Exercise brief => Skip the pictures, please, and write out exactly the lines from the opening of the data through the line containing "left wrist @".
____
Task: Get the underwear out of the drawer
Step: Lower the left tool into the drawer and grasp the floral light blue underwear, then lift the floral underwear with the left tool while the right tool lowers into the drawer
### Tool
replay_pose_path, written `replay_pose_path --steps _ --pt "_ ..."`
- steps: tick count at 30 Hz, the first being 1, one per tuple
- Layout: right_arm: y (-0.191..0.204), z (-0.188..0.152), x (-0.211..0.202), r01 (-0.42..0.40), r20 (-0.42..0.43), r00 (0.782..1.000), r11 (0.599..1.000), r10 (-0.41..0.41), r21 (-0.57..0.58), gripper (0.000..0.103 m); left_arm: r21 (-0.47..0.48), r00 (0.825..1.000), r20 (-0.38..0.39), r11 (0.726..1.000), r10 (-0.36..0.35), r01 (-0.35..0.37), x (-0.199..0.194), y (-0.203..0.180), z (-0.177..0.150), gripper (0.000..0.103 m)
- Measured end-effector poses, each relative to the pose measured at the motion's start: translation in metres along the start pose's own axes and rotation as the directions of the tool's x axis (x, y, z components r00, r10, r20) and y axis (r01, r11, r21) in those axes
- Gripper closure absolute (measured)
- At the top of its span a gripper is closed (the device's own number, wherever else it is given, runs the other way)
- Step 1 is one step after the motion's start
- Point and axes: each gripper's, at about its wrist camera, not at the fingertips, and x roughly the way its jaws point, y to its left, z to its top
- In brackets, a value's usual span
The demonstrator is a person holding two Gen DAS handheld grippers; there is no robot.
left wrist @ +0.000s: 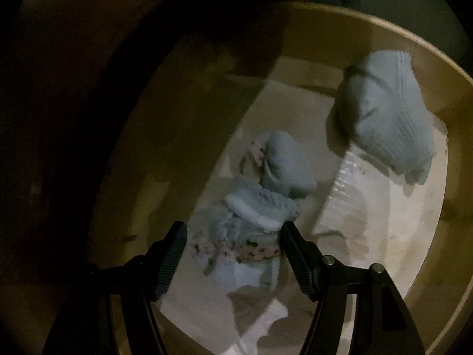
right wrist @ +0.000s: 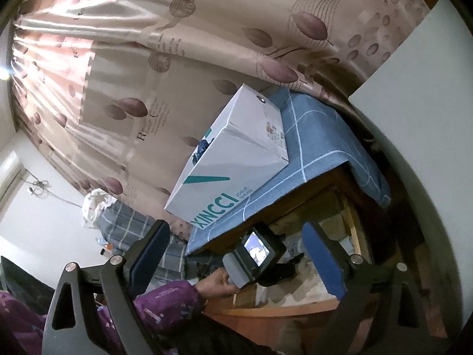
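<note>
One open wooden drawer (left wrist: 428,68) holds two bundles of pale blue underwear: one crumpled frilly heap with a floral band (left wrist: 254,207) and one folded ribbed piece (left wrist: 390,124) apart by the far wall. Two grippers show, left (left wrist: 233,230) and right (right wrist: 233,236). One white box (right wrist: 236,153) sits on one blue checked cloth (right wrist: 319,136). One patterned curtain (right wrist: 177,44) hangs behind.

The open wooden drawer (left wrist: 437,68) has a pale lined floor, dimly lit. On it lie a crumpled bundle of light blue underwear with pink floral trim (left wrist: 254,210) near the middle and, well apart toward the far right corner, a folded pale blue ribbed garment (left wrist: 390,127) just beside the drawer wall. In the right wrist view, a blue checked cloth (right wrist: 319,148) covers the tabletop above, and a white XINCCI box (right wrist: 233,159) rests on it.
</note>
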Motion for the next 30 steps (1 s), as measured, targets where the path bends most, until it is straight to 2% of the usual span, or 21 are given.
replay_pose_path --steps 4,9,14,15,17,19,21,24,30 --pt "0.004 -0.002 0.003 0.006 -0.018 1.0 1.0 -0.007 -0.025 0.013 0.008 1.0 0.024 1.0 -0.009 0.009 0.007 0.007 0.004 0.035" --pt "-0.002 -0.001 0.006 -0.008 -0.031 0.999 1.0 0.009 0.009 0.013 0.013 0.998 0.057 1.0 -0.012 0.011 0.013 0.01 0.004 0.035" --pt "-0.007 0.0 0.007 -0.025 -0.035 0.999 0.999 0.026 0.048 0.013 -0.031 0.999 0.038 1.0 0.002 -0.001 0.011 0.002 0.005 0.035" --pt "-0.008 0.0 0.007 -0.026 -0.036 0.999 0.998 0.028 0.052 0.013 -0.041 0.999 0.032 0.999 -0.003 0.004 0.011 0.001 0.005 0.037" --pt "-0.009 0.001 0.008 -0.027 -0.036 0.999 0.998 0.029 0.062 0.013 -0.081 0.999 0.027 0.996 -0.041 0.043 0.005 -0.002 0.004 0.051" --pt "-0.011 0.002 0.006 -0.031 -0.03 0.999 0.997 0.033 0.071 0.012 -0.089 0.999 0.013 0.996 -0.032 0.033 0.005 -0.008 0.001 0.066" --pt "-0.013 0.002 0.005 -0.035 -0.022 0.999 0.996 0.037 0.082 0.011 -0.085 1.0 -0.018 0.996 -0.024 0.023 0.001 -0.023 0.003 0.071" --pt "-0.016 0.003 0.004 -0.037 -0.012 0.999 0.994 0.038 0.099 0.011 -0.08 0.997 -0.035 0.995 -0.063 0.06 -0.01 -0.031 0.002 0.076" --pt "-0.017 0.004 0.003 -0.013 -0.008 1.0 0.995 0.014 0.096 0.007 -0.108 0.998 0.004 0.992 -0.06 0.06 -0.042 -0.024 -0.003 0.078"
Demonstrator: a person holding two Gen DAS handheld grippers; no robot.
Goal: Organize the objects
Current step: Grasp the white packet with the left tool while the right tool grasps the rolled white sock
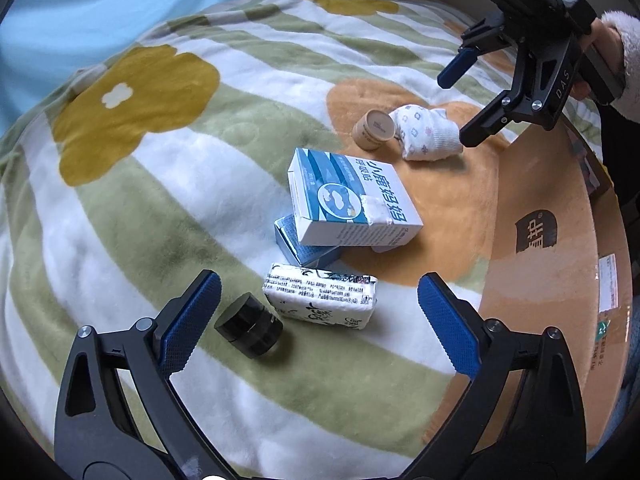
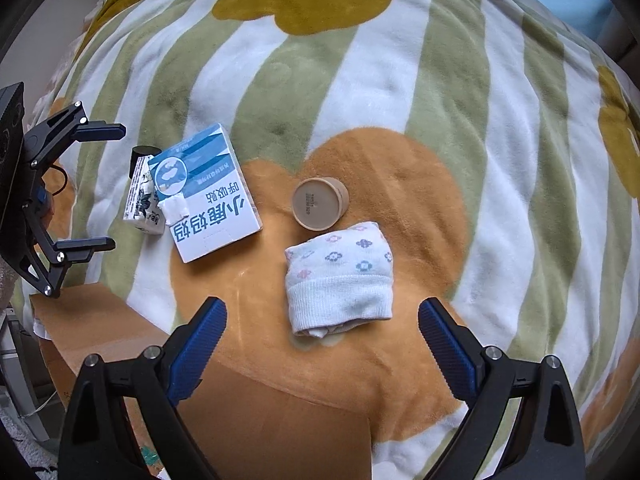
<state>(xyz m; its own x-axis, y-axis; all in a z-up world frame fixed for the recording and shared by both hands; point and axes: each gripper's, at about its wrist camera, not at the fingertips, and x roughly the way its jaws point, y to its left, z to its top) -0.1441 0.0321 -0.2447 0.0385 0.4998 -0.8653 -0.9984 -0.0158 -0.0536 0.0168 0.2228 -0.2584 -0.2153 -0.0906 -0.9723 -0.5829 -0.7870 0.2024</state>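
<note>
Left gripper (image 1: pixel 318 320): jaws wide apart, nothing between the pads; it hangs above the blanket (image 1: pixel 132 208), pointing steeply down. Right gripper (image 2: pixel 322 334): jaws also wide, nothing held, with the rolled sock (image 2: pixel 338 276) lying just ahead of its fingertips.

Nearest the left gripper is a small black jar (image 1: pixel 250 330), lying on its side just inside the left finger. It looks hard, smooth and round, so it is likely to roll; I would take it across the body, not the lid end. Just beside it lies a white printed packet (image 1: pixel 320 298), soft-wrapped and probably light and squashy; grip it across the short side.

Next out is a small blue carton (image 1: pixel 298 246), partly under the large blue-and-white box (image 1: pixel 352 200), which leans on it at a tilt. Both are cardboard, stiff but crushable; the large one is best held across its narrow thickness, since its face may exceed the jaw span.

Farther on, a tan cardboard tub (image 2: pixel 320 202) lies on its side, touching the sock. The tub is light and prone to roll. The sock is soft and will compress; pinch it at the ribbed cuff fold.

A brown cardboard box (image 1: pixel 560 280) sits at the blanket's edge, probably the destination.
</note>
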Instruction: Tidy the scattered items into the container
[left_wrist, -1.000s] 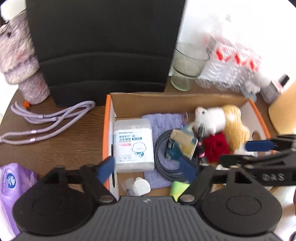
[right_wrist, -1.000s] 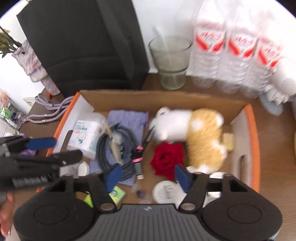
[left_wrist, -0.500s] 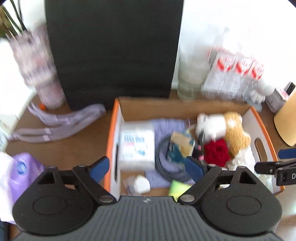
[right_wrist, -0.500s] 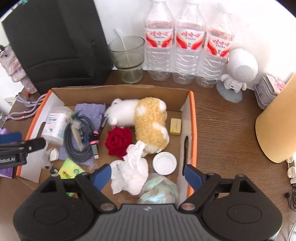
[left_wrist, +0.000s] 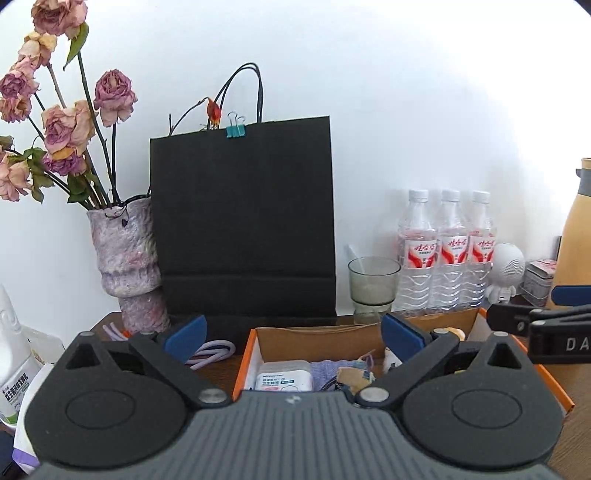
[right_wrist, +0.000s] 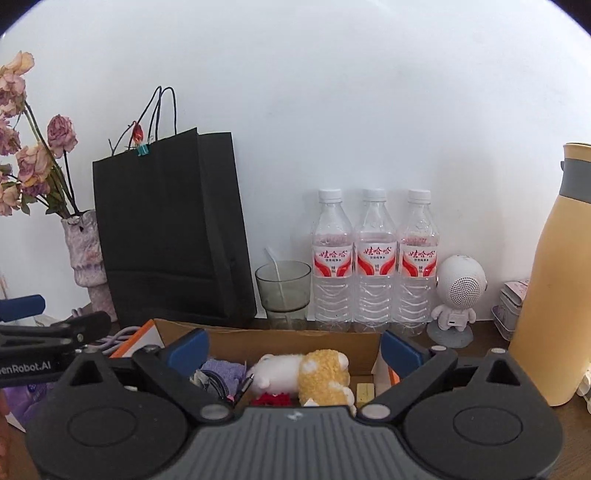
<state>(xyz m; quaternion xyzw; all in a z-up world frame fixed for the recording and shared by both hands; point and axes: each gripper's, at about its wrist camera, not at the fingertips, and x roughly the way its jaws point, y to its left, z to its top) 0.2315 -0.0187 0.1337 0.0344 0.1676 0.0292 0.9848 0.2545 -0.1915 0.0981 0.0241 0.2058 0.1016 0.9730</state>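
Note:
The cardboard box (left_wrist: 317, 338) with orange rims sits low in both wrist views. Inside it lie a white swab pack (left_wrist: 282, 376), a purple cloth (left_wrist: 327, 369), a black cable (right_wrist: 218, 384), a white-and-yellow plush toy (right_wrist: 306, 371) and a red rose (right_wrist: 271, 398). My left gripper (left_wrist: 293, 338) points almost level over the box's near left part; its jaws are opening with nothing between them. My right gripper (right_wrist: 294, 349) hangs over the box's near right part, jaws also opening and empty. The right gripper's fingers (left_wrist: 517, 321) show at the left wrist view's right edge.
Along the wall stand a vase of dried roses (left_wrist: 125, 258), a black paper bag (left_wrist: 243, 221), a glass (left_wrist: 373, 284), three water bottles (right_wrist: 373, 266), a white robot-shaped speaker (right_wrist: 458, 291) and a yellow flask (right_wrist: 554, 277). A purple cord (left_wrist: 210, 350) lies left of the box.
Both grippers have pulled back and tilted up, from looking down into the box to facing the wall. Both pairs of jaws have spread wider, with nothing in them.

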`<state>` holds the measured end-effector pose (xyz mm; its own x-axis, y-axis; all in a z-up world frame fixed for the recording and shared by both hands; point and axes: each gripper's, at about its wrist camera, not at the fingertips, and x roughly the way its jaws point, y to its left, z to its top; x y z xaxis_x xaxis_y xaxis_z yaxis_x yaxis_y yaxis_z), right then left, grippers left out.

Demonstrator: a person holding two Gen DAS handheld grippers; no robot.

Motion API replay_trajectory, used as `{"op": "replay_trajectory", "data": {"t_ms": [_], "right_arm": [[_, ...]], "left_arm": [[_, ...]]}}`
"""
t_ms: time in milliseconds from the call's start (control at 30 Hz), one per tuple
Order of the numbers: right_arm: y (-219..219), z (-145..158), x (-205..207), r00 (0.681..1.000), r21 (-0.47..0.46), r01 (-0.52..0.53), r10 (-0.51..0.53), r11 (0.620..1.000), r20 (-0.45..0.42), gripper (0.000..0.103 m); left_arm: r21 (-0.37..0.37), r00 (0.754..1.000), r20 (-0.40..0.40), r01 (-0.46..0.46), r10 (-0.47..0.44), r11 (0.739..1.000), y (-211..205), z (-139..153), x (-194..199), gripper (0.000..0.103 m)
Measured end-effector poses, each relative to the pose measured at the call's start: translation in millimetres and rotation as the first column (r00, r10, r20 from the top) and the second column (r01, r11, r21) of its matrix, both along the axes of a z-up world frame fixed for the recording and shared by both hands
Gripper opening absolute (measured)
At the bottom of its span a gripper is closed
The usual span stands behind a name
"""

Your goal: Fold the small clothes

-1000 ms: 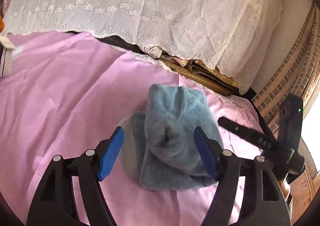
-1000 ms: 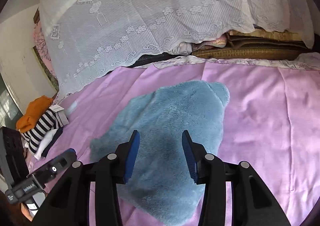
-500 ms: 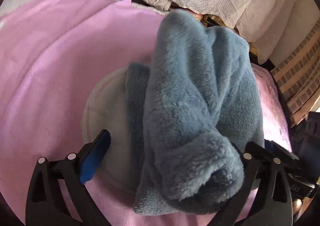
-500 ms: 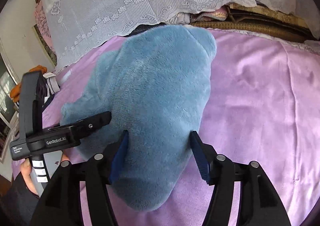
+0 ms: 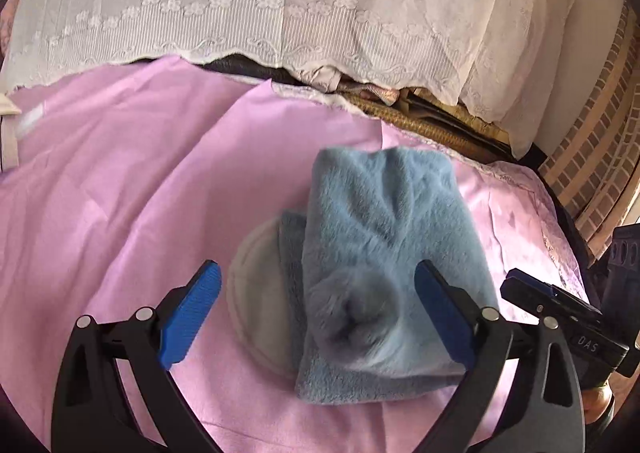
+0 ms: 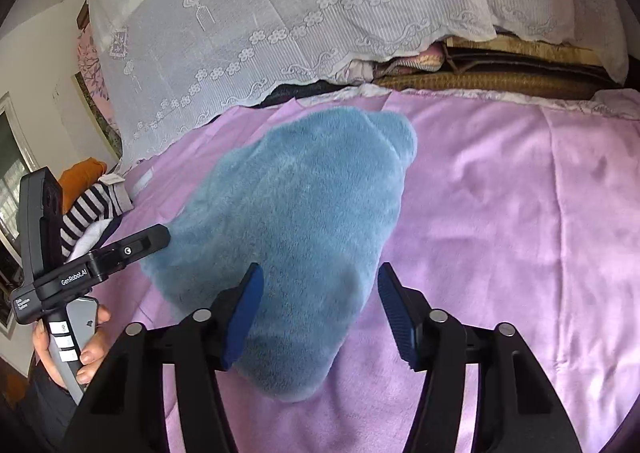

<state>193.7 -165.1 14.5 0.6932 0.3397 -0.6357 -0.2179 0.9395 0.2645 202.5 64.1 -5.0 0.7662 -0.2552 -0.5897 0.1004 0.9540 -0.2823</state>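
A fluffy blue garment (image 5: 384, 253) lies folded in a bundle on the pink bedsheet (image 5: 120, 193), with a pale round patch (image 5: 256, 293) showing at its left edge. My left gripper (image 5: 316, 317) is open just in front of it, jaws wide and holding nothing. In the right wrist view the same blue garment (image 6: 296, 221) fills the middle. My right gripper (image 6: 320, 313) is open, its blue pads either side of the garment's near end and above it. The left gripper's body (image 6: 92, 269) shows at the left there.
A white lace cover (image 5: 300, 5) drapes over stacked bedding at the back. Woven mats (image 6: 500, 69) lie under it. Striped and orange clothes (image 6: 84, 201) are piled at the far left. A brick wall (image 5: 592, 141) stands at the right.
Both grippers came in close over the blue garment half a second ago and have now pulled back. The garment lies on the sheet, released, and both jaws are open.
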Motion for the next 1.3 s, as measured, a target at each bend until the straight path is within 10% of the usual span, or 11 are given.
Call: {"op": "replay_trajectory", "data": {"t_ms": [67, 233, 500, 1000, 1300], "right_arm": [[-3.1, 9.3, 17.0, 1.0, 0.043, 0.017, -0.017, 0.999, 0.005, 0.03], [-2.4, 14.2, 67.7, 0.998, 0.14, 0.059, -0.061, 0.988, 0.006, 0.026], [18.3, -35.1, 124.9, 0.992, 0.122, 0.058, -0.044, 0.991, -0.116, 0.023], [19.7, -39.3, 104.0, 0.997, 0.054, 0.068, -0.066, 0.996, -0.045, 0.025], [32.7, 3.3, 53.3, 0.998, 0.039, 0.007, -0.01, 0.999, 0.064, 0.03]], "left_arm": [[0.013, 1.0, 0.025, 0.005, -0.005, 1.0, -10.8, 15.2, 11.7, 0.094], [0.011, 1.0, 0.023, 0.016, -0.016, 1.0, -33.8, 22.9, 47.5, 0.094], [0.014, 0.985, -0.163, -0.048, 0.05, 0.999, -25.1, -46.2, 95.3, 0.095], [-0.135, 0.99, -0.139, -0.024, 0.005, 0.991, -6.2, -49.6, 74.2, 0.095], [-0.033, 0.995, -0.059, -0.077, 0.074, 0.997, -2.0, -25.0, 42.6, 0.094]]}}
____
Your solution =>
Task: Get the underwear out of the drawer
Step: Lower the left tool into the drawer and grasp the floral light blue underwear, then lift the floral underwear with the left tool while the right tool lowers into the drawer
### Tool
replay_pose_path, written `replay_pose_path --steps _ --pt "_ ..."`
- steps: tick count at 30 Hz, the first being 1, one per tuple
- Layout: right_arm: y (-0.191..0.204), z (-0.188..0.152), x (-0.211..0.202), r01 (-0.42..0.40), r20 (-0.42..0.43), r00 (0.782..1.000), r11 (0.599..1.000), r10 (-0.41..0.41), r21 (-0.57..0.58), gripper (0.000..0.103 m); left_arm: r21 (-0.47..0.48), r00 (0.825..1.000), r20 (-0.38..0.39), r11 (0.726..1.000), r10 (-0.36..0.35), r01 (-0.35..0.37), x (-0.199..0.194), y (-0.203..0.180), z (-0.177..0.150), gripper (0.000..0.103 m)
- Measured end-effector poses, each relative to the pose measured at the motion's start: translation in metres along the start pose's own axes and rotation as the directions of the tool's x axis (x, y, z components r00, r10, r20) and y axis (r01, r11, r21) in those axes
- Gripper closure absolute (measured)
- At the top of its span a gripper is closed (the device's own number, wherever else it is given, runs the other way)
- Step 1 is one step after the motion's start
- Point and axes: each gripper's, at about its wrist camera, not at the fingertips, and x roughly the way its jaws point, y to its left, z to its top
- In brackets, a value's usual span
The demonstrator is a person holding two Gen DAS handheld grippers; there is no robot.
left wrist @ +0.000s: 

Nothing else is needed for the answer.